Thursday, April 1, 2021

Comparative Hellenistic and Roman Manuscript Studies (CHRoMS)

I just got word today that my Comparative Hellenistic and Roman Manuscript Studies (CHRoMS) article has now been published online:


Thanks again to all who contributed, and especially Eugenia Sokolinski for all her help getting it ready and online.

The article stems from several observations of parallels between different scripts in the Hellenistic and Roman periods, which I then developed in greater detail. This is my attempt to explain many of the most prominent stylistic developments in the Hebrew/Aramaic scripts, whose causes have to my mind never been sufficiently elucidated. I hope to build this into a larger comparative manuscript studies project.

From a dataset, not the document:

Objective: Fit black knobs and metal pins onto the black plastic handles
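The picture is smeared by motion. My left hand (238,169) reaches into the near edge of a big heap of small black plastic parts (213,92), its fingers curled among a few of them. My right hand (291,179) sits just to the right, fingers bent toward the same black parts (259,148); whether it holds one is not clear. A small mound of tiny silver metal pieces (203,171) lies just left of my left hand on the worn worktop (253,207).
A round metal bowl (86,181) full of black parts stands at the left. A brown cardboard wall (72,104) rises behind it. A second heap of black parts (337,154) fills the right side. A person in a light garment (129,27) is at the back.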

Comparative Hellenistic and Roman Manuscript Studies (CHRoMS): Script Interactions and Hebrew/Aramaic Writing Culture

Longacre, Drew

    Writing is an expression of culture and is subject to intercultural influences. In this comparative study, I argue that Egyptian and Judean Hebrew/Aramaic scripts from 400 BCE–400 CE were heavily influenced by Greek and later Latin writing cultures, which explains many previously inexplicable phenomena. Jewish writers in the third century BCE adopted the Greek split-nibbed reed pen, which dramatically changed the appearance of Hebrew/Aramaic scripts. At the same time, the normal size for Hebrew/ Aramaic scripts shrank considerably, the pen strokes became mostly monotone and unshaded, and the scripts became more rectilinear, angular, bilinear, and square.
    Each of these features appears to be due to direct imitation of contemporary Greek formal writing. Beginning in the first century BCE, Hebrew/Aramaic writers began to decorate their formal scripts with separate ornamental strokes like those of contemporary Greek and Latin calligraphic scripts. And from the second or third century CE, Hebrew/Aramaic calligraphic scripts seem to be increasingly characterized by horizontal shading, parallel to the contemporary rise of Greek and Latin shaded scripts. Furthermore, in the late Roman period, the traditional Hieratic-derived Aramaic numeral system was replaced by an alphabetic numeral system under the influence of the Greek Milesian alphabetic numerals.